## Task instructions
Below is a listing. Quote from it, exactly, the lines from the one containing "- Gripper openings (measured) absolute" down to the one containing "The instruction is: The", both ends included, and nothing else.
*** Begin section ***
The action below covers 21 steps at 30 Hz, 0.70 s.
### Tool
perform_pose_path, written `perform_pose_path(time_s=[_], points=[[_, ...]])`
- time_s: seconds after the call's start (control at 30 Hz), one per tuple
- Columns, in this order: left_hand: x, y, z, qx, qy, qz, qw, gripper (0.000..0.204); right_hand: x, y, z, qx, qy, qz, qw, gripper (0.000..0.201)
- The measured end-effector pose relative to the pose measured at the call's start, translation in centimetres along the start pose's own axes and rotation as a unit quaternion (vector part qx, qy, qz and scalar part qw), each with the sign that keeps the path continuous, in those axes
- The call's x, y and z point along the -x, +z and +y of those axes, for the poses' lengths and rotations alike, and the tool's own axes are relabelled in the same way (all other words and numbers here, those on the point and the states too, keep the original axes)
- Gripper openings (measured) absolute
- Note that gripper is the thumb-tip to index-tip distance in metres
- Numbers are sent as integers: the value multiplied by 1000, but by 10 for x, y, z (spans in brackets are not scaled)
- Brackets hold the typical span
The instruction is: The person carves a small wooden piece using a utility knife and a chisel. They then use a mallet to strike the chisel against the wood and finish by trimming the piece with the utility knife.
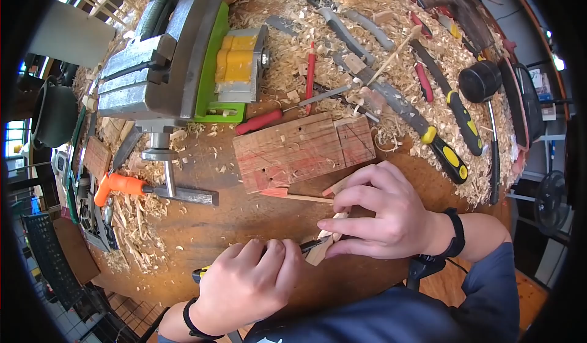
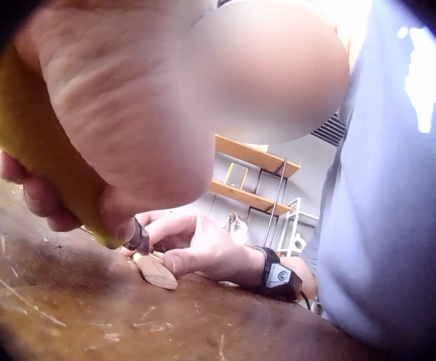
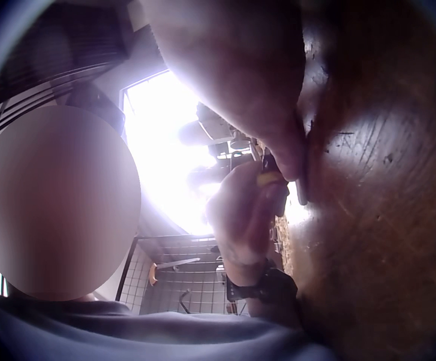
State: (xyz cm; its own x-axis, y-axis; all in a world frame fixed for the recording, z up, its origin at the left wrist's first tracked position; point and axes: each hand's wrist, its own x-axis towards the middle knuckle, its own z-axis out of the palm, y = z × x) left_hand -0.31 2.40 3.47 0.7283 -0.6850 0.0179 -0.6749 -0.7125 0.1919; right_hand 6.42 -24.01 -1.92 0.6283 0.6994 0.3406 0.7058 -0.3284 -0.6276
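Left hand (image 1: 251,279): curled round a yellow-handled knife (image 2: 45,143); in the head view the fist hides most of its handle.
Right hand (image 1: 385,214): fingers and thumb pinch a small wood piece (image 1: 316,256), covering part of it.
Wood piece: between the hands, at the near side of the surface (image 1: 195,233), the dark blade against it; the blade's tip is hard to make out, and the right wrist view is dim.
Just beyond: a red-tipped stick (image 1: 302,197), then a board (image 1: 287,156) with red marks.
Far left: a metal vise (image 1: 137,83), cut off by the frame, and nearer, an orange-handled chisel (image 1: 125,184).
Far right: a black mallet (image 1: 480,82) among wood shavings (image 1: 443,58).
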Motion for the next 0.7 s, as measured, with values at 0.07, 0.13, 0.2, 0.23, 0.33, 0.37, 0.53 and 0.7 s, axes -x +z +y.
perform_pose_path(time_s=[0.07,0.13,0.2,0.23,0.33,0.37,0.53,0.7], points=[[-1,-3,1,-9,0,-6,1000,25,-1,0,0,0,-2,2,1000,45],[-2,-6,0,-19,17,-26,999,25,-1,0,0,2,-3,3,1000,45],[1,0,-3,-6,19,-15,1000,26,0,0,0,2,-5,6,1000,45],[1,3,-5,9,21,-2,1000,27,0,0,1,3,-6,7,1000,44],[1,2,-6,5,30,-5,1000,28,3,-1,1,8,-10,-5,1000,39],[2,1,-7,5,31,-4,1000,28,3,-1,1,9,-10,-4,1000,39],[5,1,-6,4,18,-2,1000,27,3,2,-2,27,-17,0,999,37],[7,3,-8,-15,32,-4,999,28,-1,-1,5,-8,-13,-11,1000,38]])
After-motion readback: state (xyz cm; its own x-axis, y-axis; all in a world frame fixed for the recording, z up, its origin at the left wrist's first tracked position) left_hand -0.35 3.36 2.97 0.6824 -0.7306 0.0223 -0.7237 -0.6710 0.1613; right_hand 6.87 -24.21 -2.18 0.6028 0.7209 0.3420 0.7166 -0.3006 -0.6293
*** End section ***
## Exercise solution
- Gripper openings (measured) absolute
- Note that gripper is the thumb-tip to index-tip distance in metres
- Numbers are sent as integers: the value multiplied by 1000, but by 10 for x, y, z (spans in brackets are not scaled)
- Brackets hold the typical span
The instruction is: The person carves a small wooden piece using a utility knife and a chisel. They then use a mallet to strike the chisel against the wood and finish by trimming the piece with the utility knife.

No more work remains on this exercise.